On The Many Faces (and Voices) of Howard Morris


Today is the birthday of the once ubiquitous comedy professional Howard Morris (1919-2005).

I find it a little crazy (and surely incorrect) that his Wikipedia entry and his official page both give as Morris’s biggest claim to fame his recurring role as the minor character Ernest T. Bass on The Andy Griffith Show. When SURELY he cast a much larger shadow as one of the key cast members of all of Sid Caesar’s comedy variety shows:  The Admiral Broadway Revue, Your Show of Shows and Caesar’s Hour. I mean, come on! It’s ironic: nowadays, there’s a habit of immortalizing Caesar’s legendary writing staff (Carl Reiner, Mel Brooks, Woody Allen, Neil (and Danny) Simon, Selma Diamond, Larry Gelbart, Mel Tolkin) but Morris, who ALSO went on to do bigger things (chiefly as a director) often gets left out, even though to the television audiences of the 50s and early 60s he would have been much better known than those writers (except Reiner), because he was actually on camera.

Morris was to play bit roles throughout his career, but never more than that. Though a good looking man in repose, in action he was excessive. He had what I call the “Bert Lahr problem”. As a performer he could ONLY be extremely broad. His eyes would bug out and light up, and his mouth was perpetually open and making faces. It’s really too much to look at. It works OK on TV in small doses, but in the movies it can be a bit overwhelming. But he did have some notable turns. He plays Kelp’s father in Jerry Lewis’s The Nutty Professor (1963), for example, and Mr. Professor Lilolman in Mel Brooks’ High Anxiety (1978), among others.
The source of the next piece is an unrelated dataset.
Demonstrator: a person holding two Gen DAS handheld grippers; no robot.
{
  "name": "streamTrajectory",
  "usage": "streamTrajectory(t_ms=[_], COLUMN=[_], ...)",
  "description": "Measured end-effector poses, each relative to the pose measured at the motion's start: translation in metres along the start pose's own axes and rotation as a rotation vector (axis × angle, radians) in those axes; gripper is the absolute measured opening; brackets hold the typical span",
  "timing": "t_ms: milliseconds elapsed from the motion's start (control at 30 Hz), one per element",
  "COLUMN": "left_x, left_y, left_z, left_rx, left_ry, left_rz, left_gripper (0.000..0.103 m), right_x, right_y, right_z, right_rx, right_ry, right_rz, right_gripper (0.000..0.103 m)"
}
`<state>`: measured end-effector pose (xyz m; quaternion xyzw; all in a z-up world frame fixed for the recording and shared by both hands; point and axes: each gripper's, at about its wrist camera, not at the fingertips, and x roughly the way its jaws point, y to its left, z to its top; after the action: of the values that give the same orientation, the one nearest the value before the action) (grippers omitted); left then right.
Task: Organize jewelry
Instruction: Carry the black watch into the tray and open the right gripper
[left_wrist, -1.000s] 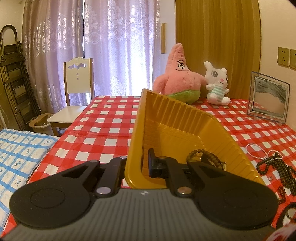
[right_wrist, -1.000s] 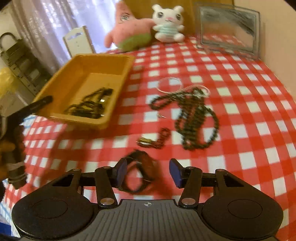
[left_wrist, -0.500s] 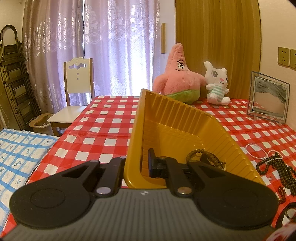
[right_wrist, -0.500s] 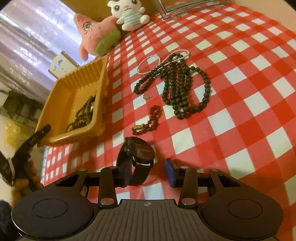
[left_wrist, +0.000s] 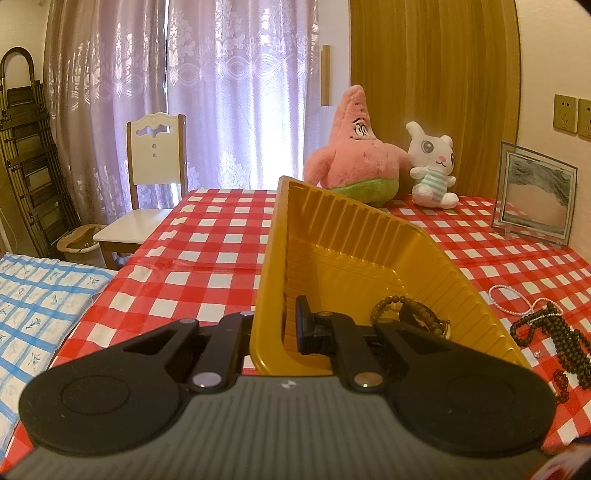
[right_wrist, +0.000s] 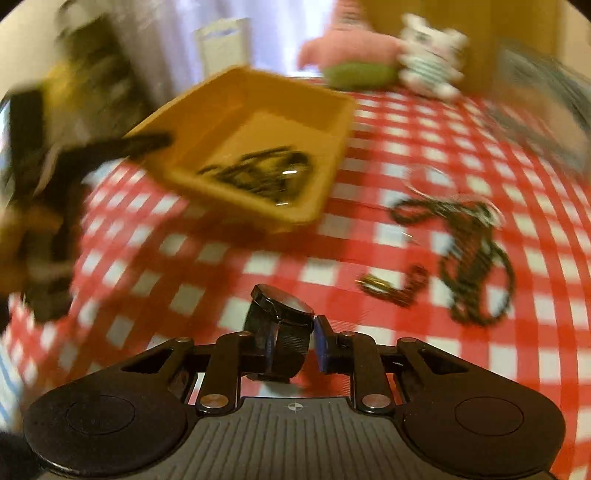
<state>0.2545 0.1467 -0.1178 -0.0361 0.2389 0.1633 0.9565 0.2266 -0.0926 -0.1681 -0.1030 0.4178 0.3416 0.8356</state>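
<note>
My left gripper (left_wrist: 271, 330) is shut on the near wall of the yellow tray (left_wrist: 354, 236), tilting it up; bead bracelets (left_wrist: 410, 317) lie inside. The tray also shows in the right wrist view (right_wrist: 258, 110), held by the left gripper (right_wrist: 147, 142) at its left corner. My right gripper (right_wrist: 291, 343) is shut on a black wristwatch (right_wrist: 280, 321), lifted above the table. A dark bead necklace (right_wrist: 476, 258), a pearl bracelet (right_wrist: 424, 181) and a small reddish bracelet (right_wrist: 399, 286) lie on the checked cloth to the right.
A pink starfish plush (left_wrist: 351, 162), a white bunny plush (left_wrist: 432, 166) and a framed picture (left_wrist: 535, 195) stand at the table's back. A white chair (left_wrist: 147, 184) stands beyond the left edge. The right wrist view is motion-blurred.
My right gripper closed on the black wristwatch, lifted it off the cloth and swung toward the tray. The left gripper and tray have held still.
</note>
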Motion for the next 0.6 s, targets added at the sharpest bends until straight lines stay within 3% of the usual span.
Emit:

But with his scratchy voice, and his facility with character and accents, he was a shoe-in for voice-overs. Just as with Paul Winchell, my first exposure to the comedy of Howard Morris was without a doubt his cartoon work: he was part of the ensembles of The Flintstones and The Jetsons, he played the title character in Atom Ant, and above all he did the voice of Jughead in the various animated iterations of The ArchiesNot to mention that voice of Mayor McCheese in the McDonald’s commercials!
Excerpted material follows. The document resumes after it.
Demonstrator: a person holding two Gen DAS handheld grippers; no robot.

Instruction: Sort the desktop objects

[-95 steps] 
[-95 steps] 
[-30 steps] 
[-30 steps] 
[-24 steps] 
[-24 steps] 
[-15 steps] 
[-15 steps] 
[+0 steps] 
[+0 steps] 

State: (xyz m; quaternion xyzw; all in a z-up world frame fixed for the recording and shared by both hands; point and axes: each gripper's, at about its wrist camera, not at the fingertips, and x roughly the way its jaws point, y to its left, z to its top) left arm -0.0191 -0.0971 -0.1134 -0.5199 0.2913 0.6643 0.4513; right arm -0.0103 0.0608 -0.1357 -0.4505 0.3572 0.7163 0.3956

And from the 1960s through the 1980s, he directed scores of tv sit-com episodes (including the pilot of Get Smart) as well as films: the all-star heist comedy Who’s Minding the Mint? (1967), the Doris Day vehicle  With Six You Get Egg Roll (1968) and the original version of Woody Allen’s Don’t Drink the Water (1969).
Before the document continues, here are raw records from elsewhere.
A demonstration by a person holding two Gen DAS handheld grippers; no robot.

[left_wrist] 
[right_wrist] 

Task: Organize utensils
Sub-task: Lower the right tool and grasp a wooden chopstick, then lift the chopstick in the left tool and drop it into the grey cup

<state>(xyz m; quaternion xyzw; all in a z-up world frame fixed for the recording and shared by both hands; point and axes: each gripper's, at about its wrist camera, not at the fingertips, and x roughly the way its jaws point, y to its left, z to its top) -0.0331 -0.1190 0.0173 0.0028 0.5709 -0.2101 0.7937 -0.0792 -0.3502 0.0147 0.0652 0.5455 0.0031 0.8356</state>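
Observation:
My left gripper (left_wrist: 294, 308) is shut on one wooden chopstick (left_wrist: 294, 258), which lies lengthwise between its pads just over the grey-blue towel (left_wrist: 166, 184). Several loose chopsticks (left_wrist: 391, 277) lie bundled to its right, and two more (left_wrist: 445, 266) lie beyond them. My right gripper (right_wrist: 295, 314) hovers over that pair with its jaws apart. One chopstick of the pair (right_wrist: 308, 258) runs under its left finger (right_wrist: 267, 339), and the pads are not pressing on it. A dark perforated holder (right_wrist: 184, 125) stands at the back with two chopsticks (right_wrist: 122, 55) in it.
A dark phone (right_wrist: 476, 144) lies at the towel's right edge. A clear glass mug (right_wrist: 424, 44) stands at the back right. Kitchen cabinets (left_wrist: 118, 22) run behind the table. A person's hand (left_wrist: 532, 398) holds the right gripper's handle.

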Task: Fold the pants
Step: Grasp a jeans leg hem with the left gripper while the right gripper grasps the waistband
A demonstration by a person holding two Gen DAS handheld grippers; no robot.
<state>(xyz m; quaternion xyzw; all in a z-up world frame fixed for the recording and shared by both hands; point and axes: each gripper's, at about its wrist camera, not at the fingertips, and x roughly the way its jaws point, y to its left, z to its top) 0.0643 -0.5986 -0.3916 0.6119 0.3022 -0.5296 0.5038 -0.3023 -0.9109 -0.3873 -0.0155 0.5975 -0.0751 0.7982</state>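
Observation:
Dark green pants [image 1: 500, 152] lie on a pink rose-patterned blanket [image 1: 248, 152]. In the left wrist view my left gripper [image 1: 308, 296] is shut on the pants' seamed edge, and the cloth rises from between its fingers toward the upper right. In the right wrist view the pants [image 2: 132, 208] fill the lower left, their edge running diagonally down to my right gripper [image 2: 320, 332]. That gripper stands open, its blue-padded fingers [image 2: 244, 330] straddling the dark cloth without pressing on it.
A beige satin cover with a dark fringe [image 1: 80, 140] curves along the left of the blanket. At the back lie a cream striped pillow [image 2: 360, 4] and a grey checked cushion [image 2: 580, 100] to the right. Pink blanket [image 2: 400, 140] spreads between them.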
  1. I think you’re right about his mugging. I tried to watch him in roles besides “Ernest T.” and so many were “bug-eyed” as you say. But watch him in Boris Karloff “Lethal Women” episode on YouTube. :He plays two roles in two different vignettes. He’s acting. Fine. Also, I understand that there was a production directed by Alfred Hitchcock where he played an undercover gov’t agent. Also low-key: guess someone knew how to direct and focus him.

    There’s a wonderful YouTube interview with him when he was older. In it he said:” The streets are paved with the corpses of talent that just couldn’t ..” I forget the rest of the sentence, but he goes on about how producers and money controls who gets a chance to act. “I was lucky.” He said “I should shut up or I’ll get in trouble again” for telling the truth. A very articulate, impassioned and urbane individual. – Well worth watching that interview.